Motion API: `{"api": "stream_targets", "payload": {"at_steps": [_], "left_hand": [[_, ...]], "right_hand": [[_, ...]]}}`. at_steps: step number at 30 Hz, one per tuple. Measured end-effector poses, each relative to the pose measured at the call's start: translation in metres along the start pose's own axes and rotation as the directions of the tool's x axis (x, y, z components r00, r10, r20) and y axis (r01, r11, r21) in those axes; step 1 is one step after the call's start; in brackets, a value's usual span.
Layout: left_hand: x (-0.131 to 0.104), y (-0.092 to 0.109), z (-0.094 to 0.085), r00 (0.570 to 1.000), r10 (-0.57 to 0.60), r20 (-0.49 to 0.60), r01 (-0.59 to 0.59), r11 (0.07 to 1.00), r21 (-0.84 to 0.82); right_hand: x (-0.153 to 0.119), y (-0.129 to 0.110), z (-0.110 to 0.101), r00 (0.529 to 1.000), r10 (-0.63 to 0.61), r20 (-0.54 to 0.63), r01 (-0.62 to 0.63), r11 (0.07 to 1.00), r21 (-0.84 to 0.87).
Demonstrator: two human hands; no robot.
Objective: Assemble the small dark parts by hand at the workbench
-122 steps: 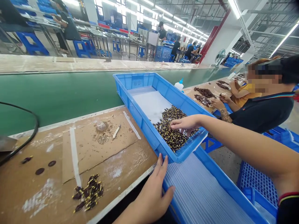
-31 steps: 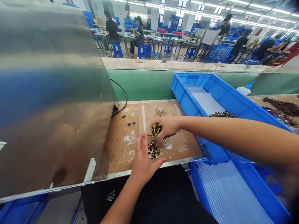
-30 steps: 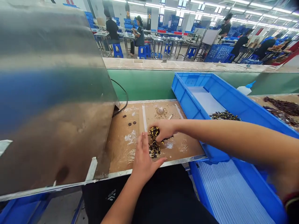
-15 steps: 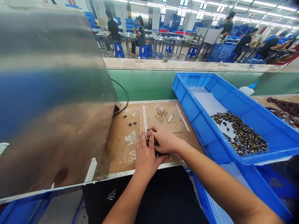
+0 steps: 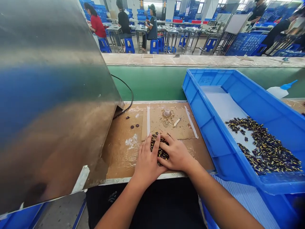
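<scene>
Both hands low over a small pile of dark, yellow-marked pieces (image 5: 162, 154), which sits on the cardboard-covered bench (image 5: 119, 156) near its front edge (image 5: 119, 181). Left hand (image 5: 148, 159) laid along the pile's left side, index finger apart from the others; right hand (image 5: 177, 155) curved over the right side, fingers parted, thumb away from the index. No clamped grip showing; undersides hidden. More pieces (image 5: 271, 148) lie loose in the blue bin (image 5: 207, 127) to the right. Risks, as judged: pieces slipping through the finger gaps if the hands press unevenly; strays dropping off the front edge if pulled nearer the body; some mixing with crumbs around the white stick (image 5: 177, 122) on the taped sheet (image 5: 156, 119) if pushed forward. Two dark discs (image 5: 134, 126) lie well apart, left.
</scene>
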State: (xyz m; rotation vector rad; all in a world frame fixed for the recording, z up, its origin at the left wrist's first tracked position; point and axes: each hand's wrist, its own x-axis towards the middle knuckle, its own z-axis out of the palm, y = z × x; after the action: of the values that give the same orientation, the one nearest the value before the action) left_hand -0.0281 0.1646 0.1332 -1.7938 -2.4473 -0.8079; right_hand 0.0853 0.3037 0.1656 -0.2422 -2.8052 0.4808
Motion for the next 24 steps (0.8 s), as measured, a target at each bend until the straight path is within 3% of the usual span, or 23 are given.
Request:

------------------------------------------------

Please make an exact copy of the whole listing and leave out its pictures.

> _Task response_
Motion API: `{"api": "stream_targets", "payload": {"at_steps": [_], "left_hand": [[_, ...]], "right_hand": [[_, ...]]}}`. at_steps: step number at 30 Hz, one per tuple. Measured end-effector poses, each relative to the pose measured at the call's start: translation in metres along the start pose's own axes and rotation as the directions of the tool's x axis (x, y, z components r00, r10, r20) and y axis (r01, r11, r21) in those axes; step 1 is one step after the call's start; in brackets, a value's usual span.
Layout: left_hand: x (-0.131 to 0.104), y (-0.092 to 0.109), z (-0.094 to 0.085), r00 (0.570 to 1.000), r10 (-0.57 to 0.60), r20 (-0.49 to 0.60), r01 (-0.59 to 0.59), r11 (0.07 to 1.00), r21 (-0.84 to 0.82); right_hand: x (-0.153 to 0.119), y (-0.129 to 0.110), z (-0.110 to 0.101), r00 (0.529 to 1.000), r10 (-0.63 to 0.61), r20 (-0.54 to 0.63), r01 (-0.62 to 0.63), r11 (0.07 to 1.00), r21 (-0.84 to 0.87).
Demonstrator: two human hands; no robot.
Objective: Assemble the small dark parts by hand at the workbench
-122 steps: 
-31 steps: 
-30 steps: 
-15 steps: 
+0 steps: 
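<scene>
Both hands low over a small pile of dark, yellow-marked pieces (image 5: 162, 154), which sits on the cardboard-covered bench (image 5: 119, 156) near its front edge (image 5: 119, 181). Left hand (image 5: 148, 159) laid along the pile's left side, index finger apart from the others; right hand (image 5: 177, 155) curved over the right side, fingers parted, thumb away from the index. No clamped grip showing; undersides hidden. More pieces (image 5: 271, 148) lie loose in the blue bin (image 5: 207, 127) to the right. Risks, as judged: pieces slipping through the finger gaps if the hands press unevenly; strays dropping off the front edge if pulled nearer the body; some mixing with crumbs around the white stick (image 5: 177, 122) on the taped sheet (image 5: 156, 119) if pushed forward. Two dark discs (image 5: 134, 126) lie well apart, left.
</scene>
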State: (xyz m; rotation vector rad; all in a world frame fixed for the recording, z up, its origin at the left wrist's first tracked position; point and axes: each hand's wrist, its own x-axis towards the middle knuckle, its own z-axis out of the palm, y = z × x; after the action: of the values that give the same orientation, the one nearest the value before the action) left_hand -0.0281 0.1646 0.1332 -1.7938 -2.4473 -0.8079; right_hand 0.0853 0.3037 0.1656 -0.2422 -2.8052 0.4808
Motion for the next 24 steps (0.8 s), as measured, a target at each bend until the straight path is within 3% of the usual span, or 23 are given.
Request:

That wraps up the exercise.